#### [The problem]
None of the pictures should be copied, though every line of the listing must be printed exactly.

Top of Recorded information

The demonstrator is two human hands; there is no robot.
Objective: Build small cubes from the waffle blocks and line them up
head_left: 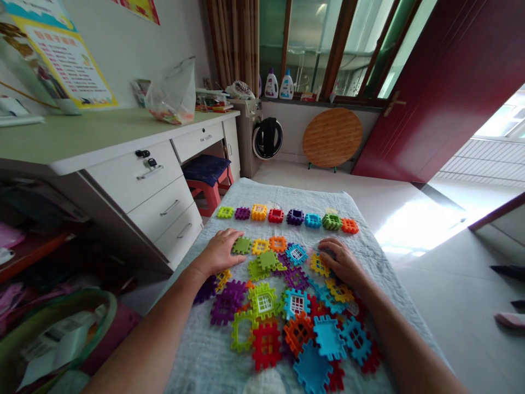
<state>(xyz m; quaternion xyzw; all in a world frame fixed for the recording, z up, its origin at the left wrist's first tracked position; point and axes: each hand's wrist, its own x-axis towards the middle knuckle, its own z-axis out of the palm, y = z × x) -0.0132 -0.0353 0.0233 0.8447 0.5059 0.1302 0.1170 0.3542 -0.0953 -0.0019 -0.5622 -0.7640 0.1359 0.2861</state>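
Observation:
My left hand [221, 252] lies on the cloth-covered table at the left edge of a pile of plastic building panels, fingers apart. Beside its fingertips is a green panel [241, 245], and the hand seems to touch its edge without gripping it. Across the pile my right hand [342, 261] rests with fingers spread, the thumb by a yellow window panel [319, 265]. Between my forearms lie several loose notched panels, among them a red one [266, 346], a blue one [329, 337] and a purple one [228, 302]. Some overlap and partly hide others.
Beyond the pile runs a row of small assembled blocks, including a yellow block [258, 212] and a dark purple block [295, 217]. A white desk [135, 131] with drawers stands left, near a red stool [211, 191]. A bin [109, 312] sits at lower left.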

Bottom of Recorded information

#### [Your solution]
The demonstrator is two human hands; there is no robot.
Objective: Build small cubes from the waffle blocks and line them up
head_left: 
<state>(xyz m; quaternion xyzw; all in a world frame fixed for the recording, z up, its origin at the left wrist's first tracked position; point and axes: each hand's wrist, its own x-axis towards the middle knuckle, its own z-axis out of the palm, y = z × x) -0.0132 -0.0353 0.0233 0.8447 0.5059 0.1302 0.1170 0.3542 -0.0953 -0.0019 -0.5622 -0.7640 0.1359 0.2861</state>
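Observation:
My left hand [221, 252] lies on the cloth-covered table at the left edge of a pile of plastic building panels, fingers apart. Beside its fingertips is a green panel [241, 245], and the hand seems to touch its edge without gripping it. Across the pile my right hand [342, 261] rests with fingers spread, the thumb by a yellow window panel [319, 265]. Between my forearms lie several loose notched panels, among them a red one [266, 346], a blue one [329, 337] and a purple one [228, 302]. Some overlap and partly hide others.
Beyond the pile runs a row of small assembled blocks, including a yellow block [258, 212] and a dark purple block [295, 217]. A white desk [135, 131] with drawers stands left, near a red stool [211, 191]. A bin [109, 312] sits at lower left.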

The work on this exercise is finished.